Paint with Donald Trump; why we open data; NH library may or may not support Tor; and more.
We remember: If you read one thing about the anniversary of 9/11 today, may I humbly suggest Jeff Jarvis’ recounting on Twitter (helpfully Storified by Mary Bjorneby) of what it was like for him to survive that day.
This is civic tech: Civic Tech USC, a project of the Annenberg Center on Communication Leadership and Society, has released a findings reports on “Empowering the Public Through Open Data” focused on Los Angeles County’s 88 cities. Among their findings:
Since 2013, 18 cities within the county have launched some form of open data initiative.
Lack of funding remains a “major barrier” to many cities’ involvement in launching open data portals, along with a need for more expertise and buy-in from city departments.
“There should be mechanisms for regularly tracking and publicizing stories of how open data is creating value, which can both increase public engagement with city data and help to make a case for meaningful ROI.”
Related: Mark Headd responds to Technical.ly Philly’s report on the liberation of the city’s property database, arguing that the end goal of open data programs should be more than just producing more open data. He writes: “The end game on open data has always been about something larger than simply filling up an open data catalog—open data is a pathway to creating a new way of operating in government.”

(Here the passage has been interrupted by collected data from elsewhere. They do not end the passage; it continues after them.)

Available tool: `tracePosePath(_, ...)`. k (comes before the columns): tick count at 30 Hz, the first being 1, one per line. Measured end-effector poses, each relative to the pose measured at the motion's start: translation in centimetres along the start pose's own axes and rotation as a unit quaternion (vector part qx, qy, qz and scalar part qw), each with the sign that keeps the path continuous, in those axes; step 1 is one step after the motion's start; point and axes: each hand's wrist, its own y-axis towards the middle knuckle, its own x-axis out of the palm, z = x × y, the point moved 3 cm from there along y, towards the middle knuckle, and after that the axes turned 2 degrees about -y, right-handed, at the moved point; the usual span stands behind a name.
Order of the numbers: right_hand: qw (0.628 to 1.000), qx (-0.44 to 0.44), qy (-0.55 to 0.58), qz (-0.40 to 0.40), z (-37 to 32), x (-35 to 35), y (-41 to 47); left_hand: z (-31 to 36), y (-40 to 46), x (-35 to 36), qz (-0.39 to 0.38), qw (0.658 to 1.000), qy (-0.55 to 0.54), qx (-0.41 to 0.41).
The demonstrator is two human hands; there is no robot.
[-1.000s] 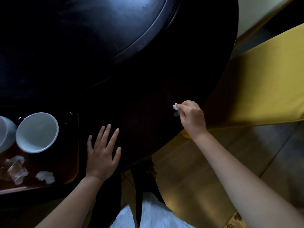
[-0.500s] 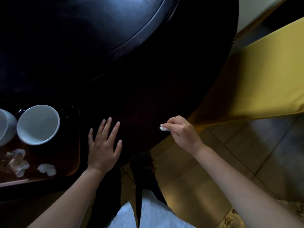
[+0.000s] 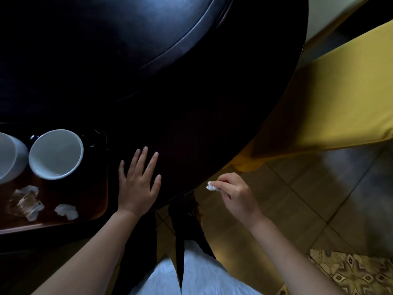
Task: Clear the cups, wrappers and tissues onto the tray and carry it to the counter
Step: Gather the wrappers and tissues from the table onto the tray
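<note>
Now right hand (image 3: pixel 236 194) pinches a small, crumpled white tissue (image 3: pixel 211 186).

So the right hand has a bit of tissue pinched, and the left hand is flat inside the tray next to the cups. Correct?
Not quite. The head view shows the left hand flat on the dark table, just right of the tray, not inside it. The rest holds: the right hand pinches a bit of tissue.

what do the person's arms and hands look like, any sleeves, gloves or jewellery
Both arms are bare from the frame's lower edge to the wrists: no sleeve shows. The left hand and right hand wear no gloves, and no rings, watch or bracelets are visible. The nails look short and plain, though the dim light hides fine detail.
</note>
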Motion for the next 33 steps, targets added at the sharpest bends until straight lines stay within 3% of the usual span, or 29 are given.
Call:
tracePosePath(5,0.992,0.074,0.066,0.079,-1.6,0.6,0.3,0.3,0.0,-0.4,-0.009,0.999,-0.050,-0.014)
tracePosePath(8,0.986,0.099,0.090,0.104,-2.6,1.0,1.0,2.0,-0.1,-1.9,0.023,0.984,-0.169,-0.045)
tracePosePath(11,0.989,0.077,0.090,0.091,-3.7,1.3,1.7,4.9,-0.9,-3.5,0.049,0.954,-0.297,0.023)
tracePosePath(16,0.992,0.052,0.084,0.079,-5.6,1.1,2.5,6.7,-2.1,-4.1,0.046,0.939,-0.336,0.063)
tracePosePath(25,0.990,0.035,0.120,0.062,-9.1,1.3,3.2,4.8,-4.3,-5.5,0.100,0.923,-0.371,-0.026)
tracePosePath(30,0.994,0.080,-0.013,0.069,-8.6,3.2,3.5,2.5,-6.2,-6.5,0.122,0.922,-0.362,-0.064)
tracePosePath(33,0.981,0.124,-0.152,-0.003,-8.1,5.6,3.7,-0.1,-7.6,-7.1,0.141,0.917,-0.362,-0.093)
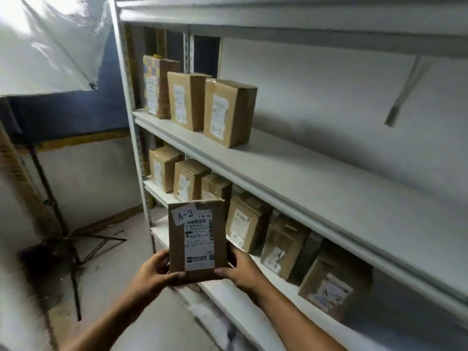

The Center for Technology, Society & Policy at Stanford is launching a new blog called Citizen Technologist, and in its inaugural post, the center’s co-directors Nick Doty and Galen Panger offer several definitions of what a citizen technologist might be, including:
…a software engineer who considers ethical principles in building her new app; a designer who volunteers his services to improve the user experience of a local non-profit or government agency website; a legislator who works closely with the technical community to design laws and regulations affecting the Internet; a researcher who studies the effects of new communication technologies on employment, inequality or happiness; a citizen who participates in technical projects to map their neighborhood or advocate for their community.
Matt Mahan, co-founder and CEO of Brigade, talks to TechCrunch’s Andrew Keen about his startup’s ongoing efforts to give the public a more meaningful way to engage on the issues they care about. About halfway into the video, Mahan admits Brigade has no sure idea how it will make money, but suggests native advertising or selling information to political recruiters.
Inside Philanthropy’s Kiersten Marek reports on how Ruth Ann Harnisch (a Civic Hall member) and her foundation are tackling gender equality. She notes that Harnisch is “a big believer in the power of social media and technology to bring together women into powerful giving networks.”
In Slate, Civic Hall member Dan Gillmor makes the case for Brewster Kahle, the founder of the Internet Archive, as the next Librarian of Congress.
Faced with pressure from the Department of Homeland Security and local police, a public library in Lebanon, New Hampshire, has decided to at least temporarily stop supporting the Tor anonymous web surfing service, Julia Angwin reports for ProPublica. The library’s board of trustees will vote next Tuesday on whether to turn it back on. The Library Freedom Project, working with the Electronic Frontier Foundation and local ACLU chapters, has released a letter of support urging the library to do so.
A growing coalition of international human rights and open government groups are joining Access Now’s call on Twitter to reverse its decision to close down Politwoops and similar uses of the company’s API to track the tweets of politicians.
Tech and the presidentials: Showing that his communications team are indeed the rulers of all social media, President Obama answered questions about the Iran deal on Quora yesterday.
Arun Chaudhary, Bernie Sanders digital creative director (and former Obama videographer), shares a gallery of photos documenting the first 100 days of the Sanders campaign on Medium.
Some dude named Sifry tries to explain the confounding rise of Trump and Sanders inside the Republican and Democratic parties as the bubbling up of the “shadow parties” inside each, and ponders whether instead of a two-party system we could have a four- or five-party system, including the folks in the civic arena who work on the stuff that matters as the “Getting-it-done” Party.
Work futures: The city of San Francisco is looking to hire an open data services engineer.
Got a job you are looking to fill at the intersection of tech and politics/government/civic life? Email me at micah-at-civichall-dot-org with a link.
For your weekend amusement: PaintWithDonaldTrump.com.